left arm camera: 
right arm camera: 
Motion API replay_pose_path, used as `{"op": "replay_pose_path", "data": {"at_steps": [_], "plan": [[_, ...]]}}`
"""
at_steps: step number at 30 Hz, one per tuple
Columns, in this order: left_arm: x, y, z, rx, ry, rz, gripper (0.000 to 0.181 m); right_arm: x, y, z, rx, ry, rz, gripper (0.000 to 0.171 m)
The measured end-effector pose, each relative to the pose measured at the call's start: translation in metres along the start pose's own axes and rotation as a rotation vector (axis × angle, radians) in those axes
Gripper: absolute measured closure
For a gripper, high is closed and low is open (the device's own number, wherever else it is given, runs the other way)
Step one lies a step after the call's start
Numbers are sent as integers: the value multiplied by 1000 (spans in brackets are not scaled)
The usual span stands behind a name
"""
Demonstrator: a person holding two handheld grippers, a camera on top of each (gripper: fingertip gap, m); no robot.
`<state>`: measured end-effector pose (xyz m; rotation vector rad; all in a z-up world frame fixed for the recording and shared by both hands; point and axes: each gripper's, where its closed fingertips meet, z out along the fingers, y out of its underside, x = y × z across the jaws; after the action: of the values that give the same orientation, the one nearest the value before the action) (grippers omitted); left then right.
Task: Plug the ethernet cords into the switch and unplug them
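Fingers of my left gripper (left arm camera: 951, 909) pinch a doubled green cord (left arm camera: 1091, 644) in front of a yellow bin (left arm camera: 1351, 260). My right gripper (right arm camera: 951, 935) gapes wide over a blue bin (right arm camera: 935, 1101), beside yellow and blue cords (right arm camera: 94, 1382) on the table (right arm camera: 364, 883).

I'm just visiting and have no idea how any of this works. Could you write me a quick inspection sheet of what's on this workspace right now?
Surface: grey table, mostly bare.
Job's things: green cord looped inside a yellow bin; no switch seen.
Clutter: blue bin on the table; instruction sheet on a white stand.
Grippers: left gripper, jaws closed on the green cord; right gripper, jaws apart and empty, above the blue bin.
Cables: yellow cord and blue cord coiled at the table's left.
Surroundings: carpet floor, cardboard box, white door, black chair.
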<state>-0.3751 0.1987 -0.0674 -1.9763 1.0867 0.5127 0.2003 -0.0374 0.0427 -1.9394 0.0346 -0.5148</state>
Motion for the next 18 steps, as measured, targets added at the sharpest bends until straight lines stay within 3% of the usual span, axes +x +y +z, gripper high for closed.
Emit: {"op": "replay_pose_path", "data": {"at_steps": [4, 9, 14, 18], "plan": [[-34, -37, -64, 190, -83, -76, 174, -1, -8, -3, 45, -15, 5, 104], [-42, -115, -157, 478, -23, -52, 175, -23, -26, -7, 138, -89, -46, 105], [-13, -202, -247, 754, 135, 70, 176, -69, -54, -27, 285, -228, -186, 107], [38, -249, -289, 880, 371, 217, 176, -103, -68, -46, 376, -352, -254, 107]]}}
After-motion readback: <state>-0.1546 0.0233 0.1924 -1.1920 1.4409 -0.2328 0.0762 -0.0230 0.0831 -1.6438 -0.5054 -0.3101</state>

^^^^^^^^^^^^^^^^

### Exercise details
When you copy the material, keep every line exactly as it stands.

### Result
left arm camera: 
right arm camera: 
Motion API replay_pose_path, used as `{"op": "replay_pose_path", "data": {"at_steps": [_], "plan": [[_, ...]]}}`
"""
at_steps: step number at 30 Hz, one per tuple
Columns, in this order: left_arm: x, y, z, rx, ry, rz, gripper (0.000 to 0.181 m); right_arm: x, y, z, rx, ry, rz, gripper (0.000 to 0.171 m)
The measured end-effector pose, each relative to the pose measured at the call's start: translation in metres along the start pose's own axes and rotation as a rotation vector (axis × angle, radians) in those axes
Gripper: absolute measured closure
For a gripper, high is closed and low is open (the device's own number, wherever else it is given, runs the other way)
Step one lies a step after the call's start
Numbers are sent as integers: the value multiplied by 1000 (spans in brackets are not scaled)
The usual span stands behind a name
"""
Demonstrator: a person holding two handheld grippers, a camera on top of each (gripper: fingertip gap, m); no robot.
`<state>`: measured end-effector pose (xyz m; rotation vector rad; all in a z-up world frame fixed for the recording and shared by both hands; point and axes: each gripper's, where its closed fingertips meet, z out along the fingers, y out of its underside, x = y × z across the jaws; after the action: of the values that give the same orientation, the one nearest the value before the action) (grippers omitted); left then right.
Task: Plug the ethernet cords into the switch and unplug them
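Fingers of my left gripper (left arm camera: 951, 909) pinch a doubled green cord (left arm camera: 1091, 644) in front of a yellow bin (left arm camera: 1351, 260). My right gripper (right arm camera: 951, 935) gapes wide over a blue bin (right arm camera: 935, 1101), beside yellow and blue cords (right arm camera: 94, 1382) on the table (right arm camera: 364, 883).

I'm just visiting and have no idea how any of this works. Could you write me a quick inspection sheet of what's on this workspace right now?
Surface: grey table, mostly bare.
Job's things: green cord looped inside a yellow bin; no switch seen.
Clutter: blue bin on the table; instruction sheet on a white stand.
Grippers: left gripper, jaws closed on the green cord; right gripper, jaws apart and empty, above the blue bin.
Cables: yellow cord and blue cord coiled at the table's left.
Surroundings: carpet floor, cardboard box, white door, black chair.
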<state>-0.3751 0.1987 -0.0674 -1.9763 1.0867 0.5127 0.2003 -0.0374 0.0427 -1.9394 0.0346 -0.5148</state>
Motion for the next 18 steps, as measured, targets added at the sharpest bends until straight lines stay within 3% of the usual span, axes +x +y +z, gripper high for closed.
Emit: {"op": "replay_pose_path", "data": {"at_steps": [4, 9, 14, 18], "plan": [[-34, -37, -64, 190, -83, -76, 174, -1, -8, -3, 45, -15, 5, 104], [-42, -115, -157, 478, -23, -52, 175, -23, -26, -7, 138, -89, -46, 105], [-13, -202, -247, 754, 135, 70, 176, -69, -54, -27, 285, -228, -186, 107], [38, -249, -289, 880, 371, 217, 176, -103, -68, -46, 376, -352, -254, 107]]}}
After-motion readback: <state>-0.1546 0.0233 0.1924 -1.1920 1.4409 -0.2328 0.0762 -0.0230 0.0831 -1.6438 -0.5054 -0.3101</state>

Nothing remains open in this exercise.